If someone thinks it is saving their wiper blades...WRONG !! It may help in the event of some snow or ice getting on the blade but when you get the price of replacing your first wiper arm new blades will be cheap by comparison .


----------



## shoretyus (Jan 6, 2007)

I just snapped off an arm a week or two ago. Saturn wanted $75 for an arm and a 3 day wait ...... and there is a real lack of wrecked ones in the neighborhood. It did find one for $15 but it took most of the day.


----------



## zdogma (Mar 21, 2006)

I thought that was an Ottawa Valley thing. I have noticed it since I moved here, and I really don't get it. I see a lot of people covering their cars with tarps around here when it rains or snows, not sure what that achieves either.


----------



## Starbuck (Jun 15, 2007)

I kind of thought it was in anticipation of freezing rain. People are impatient don't want to wait for them to defrost.


----------



## Guest (Jan 17, 2009)

nitehawk55 said:


> Has this become the trendy thing the past couple years ? My question is WHY ??.


DUDE! I had never seen this before. Not in 15 years living in Ottawa or the 12 I spent in Toronto -- until we moved back here last year. And all over the work parking lot: flipped wipers.

I was asking the folks at the office not just a few days ago what gives with that. Is it some joke someone started and now everyone does it? No one knew (and no one in my office fessed up to being a wiper flipper).

I think it's the popped collar of the office working world. :smile:


----------



## keeperofthegood (Apr 30, 2008)

Oi! I forget the name of the book or writer but the person was on CHCH news a few years ago talking about how to deal with winter.

Wipers down often freeze to the glass. You get a few inches of snow and ice on the glass and wipers and it isn't impatience for it to thaw its the 30 minutes idle it takes using up gas and polluting the environment (and a lot of cities are liking the tax dollars bylaw brings in).

So, wipers frozen to the glass, what do you do? Ram your ice scraper up to them, along them, and under them, and before long you get either a gouge in the glass (did that >.< that was not good) or you rip the rubber off the wiper.

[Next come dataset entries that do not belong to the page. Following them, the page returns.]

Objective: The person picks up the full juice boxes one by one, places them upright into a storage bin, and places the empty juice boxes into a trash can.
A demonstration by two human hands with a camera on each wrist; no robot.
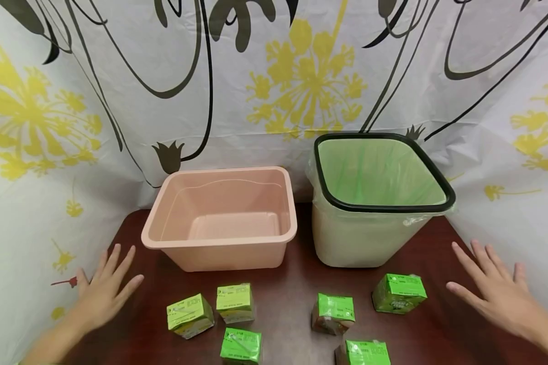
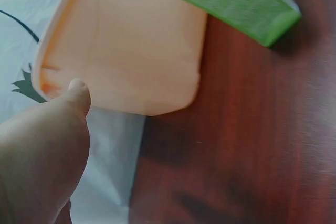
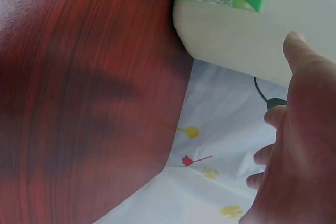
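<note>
Fingers spread, my left hand (image 1: 102, 296) hovers at the left side of the table and holds nothing. My right hand (image 1: 500, 289) is likewise spread and bare at the right side. Between them stand several small green drink cartons. A yellowish-green carton (image 1: 190, 316) is nearest the left hand, with another carton (image 1: 235, 303) beside it and a brighter carton (image 1: 240, 345) in front. On the right are a carton (image 1: 333, 313), one at the front edge (image 1: 367, 353), and one (image 1: 399, 294) nearest the right hand. In the left wrist view, the thumb (image 2: 79, 95) appears before the pink basin (image 2: 136, 51).
At the back left sits a pink plastic basin (image 1: 224, 243). To its right stands a pale bin (image 1: 351, 241) with a black rim and a green liner. A patterned white cloth (image 1: 237, 116) hangs behind and beside the dark red wooden table (image 1: 287, 289).
</note>
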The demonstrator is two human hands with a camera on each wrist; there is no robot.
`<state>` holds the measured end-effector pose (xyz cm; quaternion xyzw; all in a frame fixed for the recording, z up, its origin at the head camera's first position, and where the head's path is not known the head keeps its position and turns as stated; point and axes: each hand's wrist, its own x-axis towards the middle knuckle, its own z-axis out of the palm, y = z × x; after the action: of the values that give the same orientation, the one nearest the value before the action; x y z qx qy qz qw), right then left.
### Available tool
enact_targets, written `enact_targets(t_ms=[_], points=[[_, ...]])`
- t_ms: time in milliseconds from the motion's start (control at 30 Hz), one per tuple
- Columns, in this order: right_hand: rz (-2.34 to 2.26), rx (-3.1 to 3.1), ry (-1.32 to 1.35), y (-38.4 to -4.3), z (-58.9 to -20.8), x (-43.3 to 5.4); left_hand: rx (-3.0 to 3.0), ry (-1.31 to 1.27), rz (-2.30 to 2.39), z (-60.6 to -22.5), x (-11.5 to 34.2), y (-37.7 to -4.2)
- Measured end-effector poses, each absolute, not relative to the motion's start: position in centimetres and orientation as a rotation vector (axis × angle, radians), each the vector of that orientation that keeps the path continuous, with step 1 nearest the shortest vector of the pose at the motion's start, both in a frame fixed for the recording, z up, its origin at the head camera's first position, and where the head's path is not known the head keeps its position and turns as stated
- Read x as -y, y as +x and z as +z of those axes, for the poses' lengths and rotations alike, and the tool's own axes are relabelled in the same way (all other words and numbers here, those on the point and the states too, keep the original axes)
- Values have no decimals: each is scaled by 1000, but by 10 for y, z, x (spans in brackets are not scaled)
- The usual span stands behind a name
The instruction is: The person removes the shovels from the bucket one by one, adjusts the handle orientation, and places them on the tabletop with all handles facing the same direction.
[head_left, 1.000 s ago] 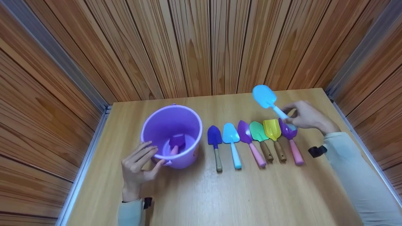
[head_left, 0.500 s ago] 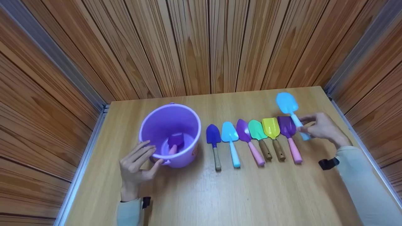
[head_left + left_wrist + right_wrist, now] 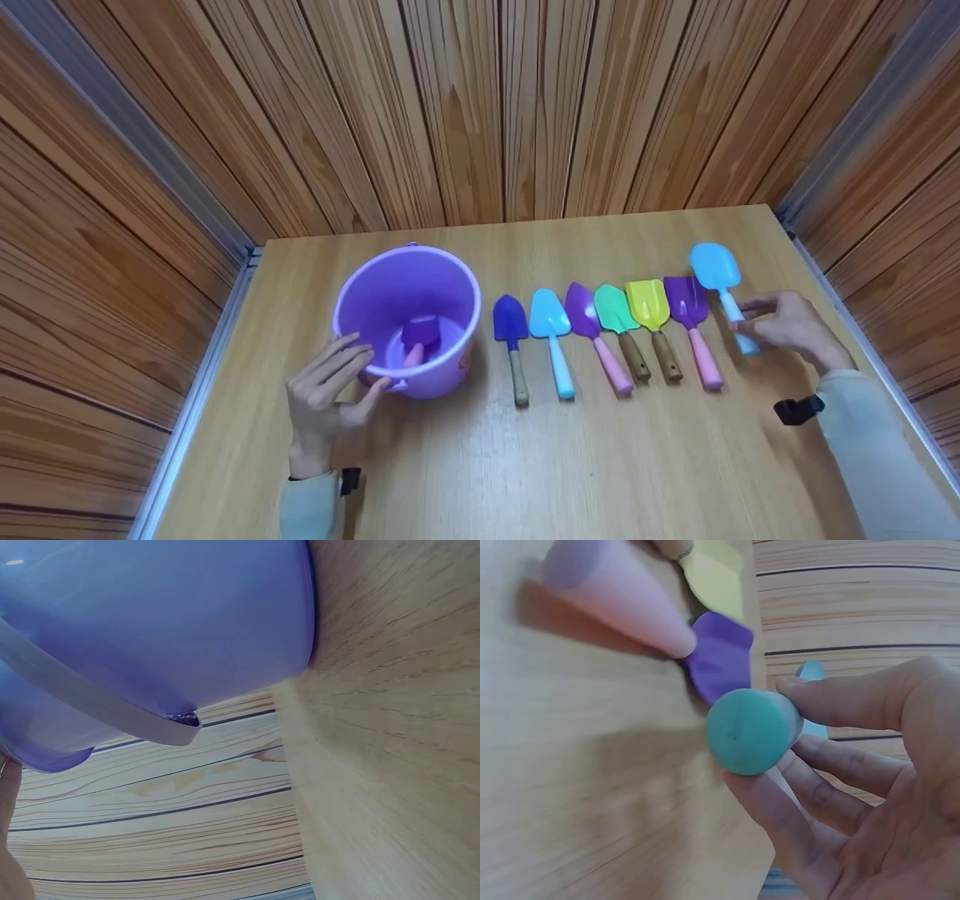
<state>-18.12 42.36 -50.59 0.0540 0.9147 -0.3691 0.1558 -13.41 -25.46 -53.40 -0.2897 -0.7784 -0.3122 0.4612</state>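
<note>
My right hand [image 3: 791,328] grips the handle of a light blue toy shovel [image 3: 715,265]. It is just right of a row of toy shovels, and in the right wrist view the handle's end [image 3: 748,732] is raised off the table between thumb and fingers. My left hand [image 3: 326,397] holds the near left rim of a purple bucket [image 3: 450,375], its fingers over the edge and thumb by the lug. Inside the bucket lies a purple shovel with a pink handle [image 3: 421,331]. The left wrist view shows the bucket's side and its handle strap [image 3: 90,694].
Left to right in the row lie a dark blue shovel [image 3: 511,318], a light blue one [image 3: 549,313], a purple one [image 3: 582,309], a green one [image 3: 616,308], a yellow one [image 3: 649,304] and another purple one [image 3: 685,300]. Wooden walls [image 3: 480,112] enclose the table [image 3: 480,465].
My right hand has carried the light blue shovel rightward and lower, from above the row's right-hand shovels to beside its end. My left hand stays on the bucket.
</note>
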Motion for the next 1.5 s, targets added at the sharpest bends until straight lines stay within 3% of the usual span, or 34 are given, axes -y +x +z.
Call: enact_targets(t_ms=[667, 1500], points=[[-1018, -2557, 215, -160, -532, -448, 1871, -722, -767, -537, 253, -138], [-973, -2509, 197, -158, -536, -450, 1852, -728, -755, -537, 253, -138]])
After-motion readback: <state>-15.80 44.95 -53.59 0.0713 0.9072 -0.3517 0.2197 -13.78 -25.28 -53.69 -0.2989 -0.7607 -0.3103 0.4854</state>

So, the easy and cheep and fast way of dealing with this is to lift them off. That way you can easily clean your glass without damaging the glass or wiper, or needing long periods of idle for the build up of ice to melt.

>.< oh and that wind shield I gouged, I did the drivers side, the length of the wiper, and from then on, every time it hit the thin line it wore down the wiper, I had to replace them every two months on average after that >.<


----------



## nitehawk55 (Sep 19, 2007)

Well I can't say I've had too many times that getting the wipers free from the glass and cleaning things up has been an issue . What he says makes some sense but unfortunately what he didn't say or know is that it will screw up the spring in the wiper arms as you are extending them and they are not made to do that for long periods of time . 
If my blades are frozen to the glass I work them free with my hands and maybe use my scraper from an angle to loosen them when low risk of damage . If the car is loaded with ice from freezing rain sure I start it and get the heater going some but how often do you have conditions like that or the wipers freezing to the windshild that it's a big problem to take a little time to clean them ? Hell most people hardly take the time to clear the snow off their cars anymore . 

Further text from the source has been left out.